- _WORK ORDER_: Return verbatim every line from the first line of the data below to the line that contains "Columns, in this", inclusive, and no further.

━━━ INFORMATION SHOWN ━━━

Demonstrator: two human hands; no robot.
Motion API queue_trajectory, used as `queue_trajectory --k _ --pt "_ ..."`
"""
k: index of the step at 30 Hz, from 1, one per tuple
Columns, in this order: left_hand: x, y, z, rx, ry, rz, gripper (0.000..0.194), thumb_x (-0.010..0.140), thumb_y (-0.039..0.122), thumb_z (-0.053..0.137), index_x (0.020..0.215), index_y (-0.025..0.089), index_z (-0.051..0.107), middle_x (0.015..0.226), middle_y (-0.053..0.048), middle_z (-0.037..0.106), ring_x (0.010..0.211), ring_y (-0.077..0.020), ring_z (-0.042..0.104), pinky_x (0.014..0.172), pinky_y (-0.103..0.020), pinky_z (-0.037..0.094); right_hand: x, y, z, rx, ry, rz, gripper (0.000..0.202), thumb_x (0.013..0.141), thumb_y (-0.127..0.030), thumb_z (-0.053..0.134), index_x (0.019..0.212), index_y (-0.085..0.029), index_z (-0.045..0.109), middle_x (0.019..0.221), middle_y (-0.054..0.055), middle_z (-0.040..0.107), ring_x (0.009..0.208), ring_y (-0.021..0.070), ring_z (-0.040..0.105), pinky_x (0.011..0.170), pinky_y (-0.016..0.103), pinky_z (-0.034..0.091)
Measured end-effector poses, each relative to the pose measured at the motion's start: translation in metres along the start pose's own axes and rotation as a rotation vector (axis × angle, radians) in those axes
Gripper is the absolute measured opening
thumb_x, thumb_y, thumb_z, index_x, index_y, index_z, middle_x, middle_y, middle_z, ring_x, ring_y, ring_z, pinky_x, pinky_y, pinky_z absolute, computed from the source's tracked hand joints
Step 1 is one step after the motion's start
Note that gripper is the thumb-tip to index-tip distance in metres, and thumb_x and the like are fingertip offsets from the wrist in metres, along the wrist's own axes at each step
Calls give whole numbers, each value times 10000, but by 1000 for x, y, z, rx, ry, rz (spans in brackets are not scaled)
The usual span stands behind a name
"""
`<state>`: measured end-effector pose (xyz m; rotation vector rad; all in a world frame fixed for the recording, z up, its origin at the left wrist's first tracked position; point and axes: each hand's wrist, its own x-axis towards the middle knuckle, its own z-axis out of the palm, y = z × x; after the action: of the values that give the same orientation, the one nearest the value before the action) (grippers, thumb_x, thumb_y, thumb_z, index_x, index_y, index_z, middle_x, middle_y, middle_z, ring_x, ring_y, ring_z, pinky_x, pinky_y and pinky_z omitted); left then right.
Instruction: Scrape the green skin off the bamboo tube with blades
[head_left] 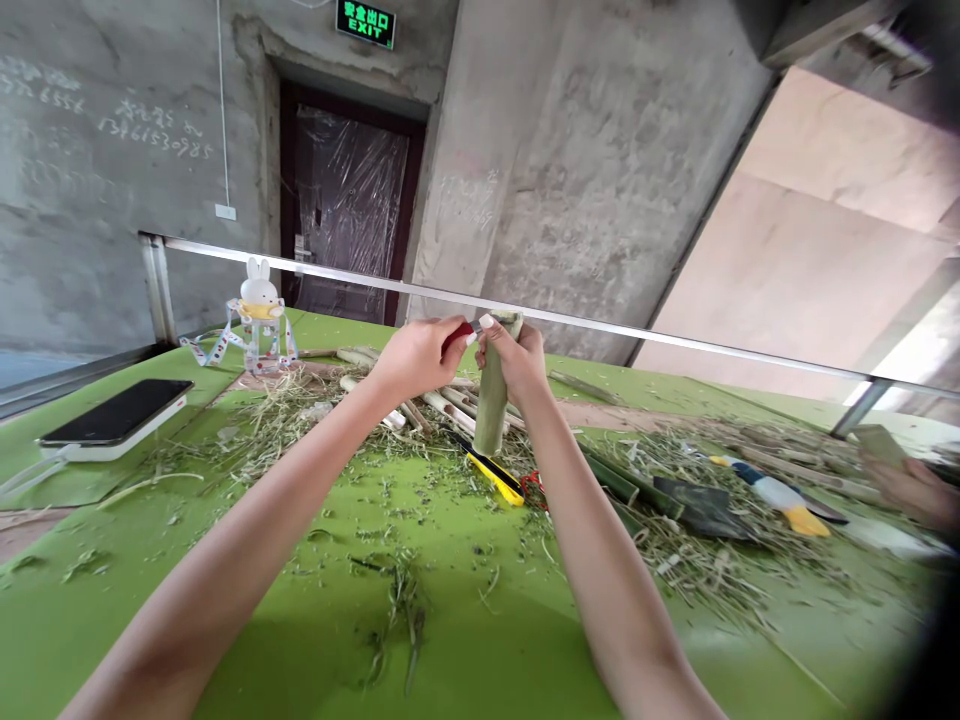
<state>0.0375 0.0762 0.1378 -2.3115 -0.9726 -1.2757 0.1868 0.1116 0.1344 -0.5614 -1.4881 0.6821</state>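
Observation:
My right hand (517, 360) is wrapped around an upright piece of bamboo (491, 410), near its top end. From the left, my left hand (424, 355) pinches a small red object (459, 335) beside the bamboo's upper part. A thin grey edge shows between it and my right thumb; its kind is mostly hidden by my fingers. Below the bamboo lies a yellow and black utility knife (499, 480) on the green table (315, 600). Behind my hands several pale bamboo sticks (450, 405) lie among shavings.
At left are a phone (116, 412) on a white block and a rabbit-topped bottle (261, 320). Shavings (262, 430) litter the table. To the right lie dark green bamboo pieces (622, 480) and a white-and-yellow object (780, 495). Another person's hand (919, 490) holds a flat piece. A metal rail (600, 325) runs behind.

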Motion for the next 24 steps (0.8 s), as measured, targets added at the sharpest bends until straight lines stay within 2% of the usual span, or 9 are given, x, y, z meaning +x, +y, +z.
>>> queue_trajectory --k 3,6,10,12,15,19,24 --pt "2 2 6 -2 21 -44 244 840 252 383 933 149 585 771 -78 633 673 -154 571 613 -282 430 -1 3 5 53 19 57 363 644 -503 659 592 -196 473 473 -31 474 389 82 442 393 246 384" --pt "6 -2 5 -57 72 -133 235 841 243 387 909 139 588 743 -73 631 638 -144 557 590 -273 417 -4 9 14 101 -30 153 375 619 -523 665 642 -197 480 487 -38 486 400 80 450 397 234 397" --pt "13 -13 -21 -191 198 -212 284 878 318 362 853 147 587 648 -39 590 530 -95 481 516 -241 372 -6 18 16 214 -138 199 344 646 -487 659 672 -186 495 524 -42 496 415 74 463 423 232 399" --pt "13 -18 -37 -246 143 -201 302 880 358 367 864 157 592 653 -28 586 495 -76 448 484 -230 348 -6 21 10 244 -181 189 327 640 -456 678 708 -180 517 554 -37 511 441 78 483 452 239 410" --pt "10 -22 -51 -240 -42 -162 291 851 381 425 874 159 612 647 -18 586 495 -69 439 471 -223 329 -5 20 1 306 -226 164 338 624 -414 702 819 -189 542 592 -34 525 474 83 494 482 247 418" --pt "6 -23 -50 -168 -218 -117 283 808 400 484 855 163 632 650 -7 598 529 -77 462 498 -223 335 -5 13 -6 295 -293 155 282 630 -378 695 776 -198 535 611 -23 520 502 85 484 498 252 414" --pt "6 -16 -45 -188 -262 -108 271 811 371 468 862 160 631 645 -1 587 539 -80 457 515 -231 334 -5 7 -6 313 -254 76 247 632 -357 695 754 -194 555 658 -6 551 563 96 515 547 260 436"
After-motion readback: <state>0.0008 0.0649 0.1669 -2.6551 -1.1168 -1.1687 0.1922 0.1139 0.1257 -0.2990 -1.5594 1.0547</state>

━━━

- _SOLUTION TO THIS TASK_:
Demonstrator: two human hands; no robot.
Motion API queue_trajectory, used as `queue_trajectory --k _ --pt "_ ..."`
"""
k: index of the step at 30 Hz, from 1, one per tuple
Columns, in this order: left_hand: x, y, z, rx, ry, rz, gripper (0.000..0.194), thumb_x (-0.010..0.140), thumb_y (-0.039..0.122), thumb_z (-0.053..0.137), index_x (0.020..0.215), index_y (-0.025..0.089), index_z (-0.051..0.107), middle_x (0.015..0.226), middle_y (-0.053..0.048), middle_z (-0.037..0.106), ring_x (0.010..0.211), ring_y (-0.077..0.020), ring_z (-0.042..0.104), pinky_x (0.014..0.172), pinky_y (-0.103..0.020), pinky_z (-0.037..0.094); right_hand: x, y, z, rx, ry, rz, gripper (0.000..0.202), thumb_x (0.013..0.141), thumb_y (-0.127..0.030), thumb_z (-0.053..0.134), index_x (0.019..0.212), index_y (-0.085..0.029), index_z (-0.045..0.109), middle_x (0.019..0.221), middle_y (-0.054..0.055), middle_z (-0.040..0.107), ring_x (0.009..0.208), ring_y (-0.021..0.070), ring_z (-0.040..0.105), pinky_x (0.011..0.170), pinky_y (-0.016..0.103), pinky_z (-0.034..0.091)

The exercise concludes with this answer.